As aeronaves fazem parte de um aparato militar americano que inclui pelo menos oito navios, um submarino nuclear, caças F-35 e 4.500 militares estacionados no sul do Caribe. Especialistas ouvidos pelo g1 avaliam que os EUA podem estar se preparando para uma intervenção militar na Venezuela.
O B-52, fabricado pela Boeing, é considerado a espinha dorsal da força de bombardeiros estratégicos dos EUA. Capaz de voar mais de 14 mil quilômetros sem reabastecimento e transportar até 32 toneladas de armamentos, incluindo bombas nucleares e convencionais, a aeronave realiza ataques estratégicos, apoio aéreo aproximado, operações ofensivas e missões marítimas. Apesar do tamanho, leva apenas cinco tripulantes e pode ser equipado com sensores ópticos e infravermelhos, além de sistemas de mira avançados para operações noturnas.

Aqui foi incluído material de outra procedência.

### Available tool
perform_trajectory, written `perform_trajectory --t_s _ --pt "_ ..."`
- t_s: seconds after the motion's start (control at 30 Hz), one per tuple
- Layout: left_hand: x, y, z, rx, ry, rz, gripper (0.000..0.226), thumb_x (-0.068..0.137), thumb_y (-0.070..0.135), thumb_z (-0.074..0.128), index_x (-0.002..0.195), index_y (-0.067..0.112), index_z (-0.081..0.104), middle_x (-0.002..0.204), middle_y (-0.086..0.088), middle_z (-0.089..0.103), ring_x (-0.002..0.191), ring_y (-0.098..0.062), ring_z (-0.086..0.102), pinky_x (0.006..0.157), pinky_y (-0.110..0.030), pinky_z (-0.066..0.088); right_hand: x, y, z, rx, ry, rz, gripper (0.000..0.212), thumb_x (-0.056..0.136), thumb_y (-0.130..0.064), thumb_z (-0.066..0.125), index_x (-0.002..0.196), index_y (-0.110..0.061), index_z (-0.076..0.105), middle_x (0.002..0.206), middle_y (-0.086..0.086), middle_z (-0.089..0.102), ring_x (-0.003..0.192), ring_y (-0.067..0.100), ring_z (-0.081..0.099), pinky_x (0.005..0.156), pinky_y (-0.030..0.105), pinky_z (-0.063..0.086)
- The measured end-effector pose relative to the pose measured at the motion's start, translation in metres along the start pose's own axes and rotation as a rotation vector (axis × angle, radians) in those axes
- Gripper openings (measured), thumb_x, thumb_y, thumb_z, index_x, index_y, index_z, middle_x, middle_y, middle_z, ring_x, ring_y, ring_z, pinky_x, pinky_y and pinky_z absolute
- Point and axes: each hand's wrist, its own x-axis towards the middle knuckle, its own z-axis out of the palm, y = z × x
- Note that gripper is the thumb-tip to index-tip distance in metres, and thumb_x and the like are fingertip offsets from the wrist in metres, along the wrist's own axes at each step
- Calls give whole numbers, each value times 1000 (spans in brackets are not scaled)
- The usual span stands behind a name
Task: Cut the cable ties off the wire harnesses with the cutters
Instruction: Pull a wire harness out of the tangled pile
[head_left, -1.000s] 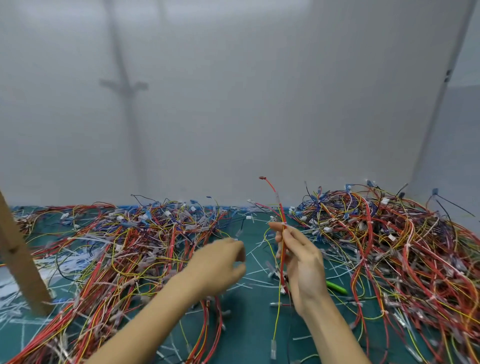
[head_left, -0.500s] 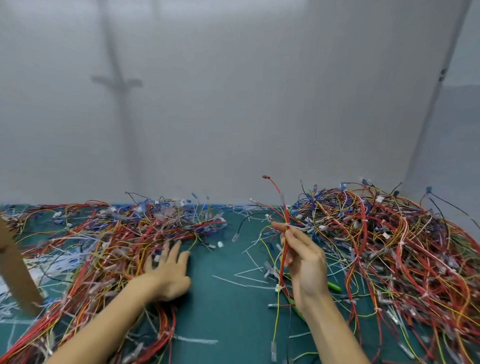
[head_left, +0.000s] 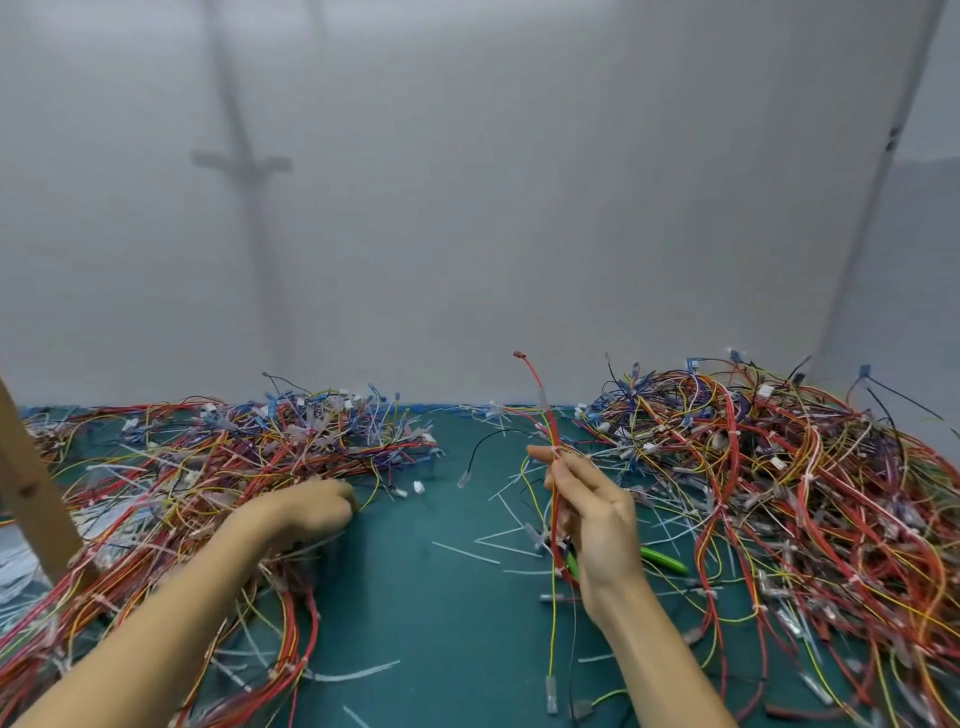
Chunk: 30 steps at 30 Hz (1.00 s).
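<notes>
My right hand (head_left: 592, 514) holds a thin wire harness (head_left: 548, 421) of red and yellow wires upright; its red tip rises above the fingers and a yellow wire hangs down to a connector near the table's front. The green-handled cutters (head_left: 662, 560) lie on the teal mat just behind that hand, partly hidden by it. My left hand (head_left: 306, 506) rests with curled fingers on the edge of the left pile of wire harnesses (head_left: 208, 467); whether it grips any wires I cannot tell. A big tangled pile of harnesses (head_left: 779, 493) lies on the right.
Cut white cable ties (head_left: 493, 540) are scattered over the teal mat (head_left: 431, 597) between the piles. A wooden post (head_left: 31, 493) leans at the far left. A grey wall closes off the back of the table.
My left hand moved from mid-air down onto the left pile, first flat, and now its fingers are curled. The right hand has kept the harness upright in nearly the same place.
</notes>
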Motion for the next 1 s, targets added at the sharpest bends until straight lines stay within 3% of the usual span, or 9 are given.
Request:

Desde setembro, os EUA vêm atacando barcos que alegam ser de organizações narcoterroristas ligadas ao tráfico de drogas para seu território. O bombardeio mais recente, autorizado na terça-feira (14), matou seis pessoas em águas internacionais próximas à Venezuela, ação criticada por entidades internacionais como a Human Rights Watch e questionada no Conselho de Segurança da ONU.
Analistas apontam que o volume de forças enviadas ao Caribe supera em muito uma operação contra o tráfico de drogas e pode sinalizar intenções de intervenção direta contra o governo de Nicolás Maduro, classificado pelos EUA como líder de uma organização terrorista e alvo de recompensa de US$ 50 milhões.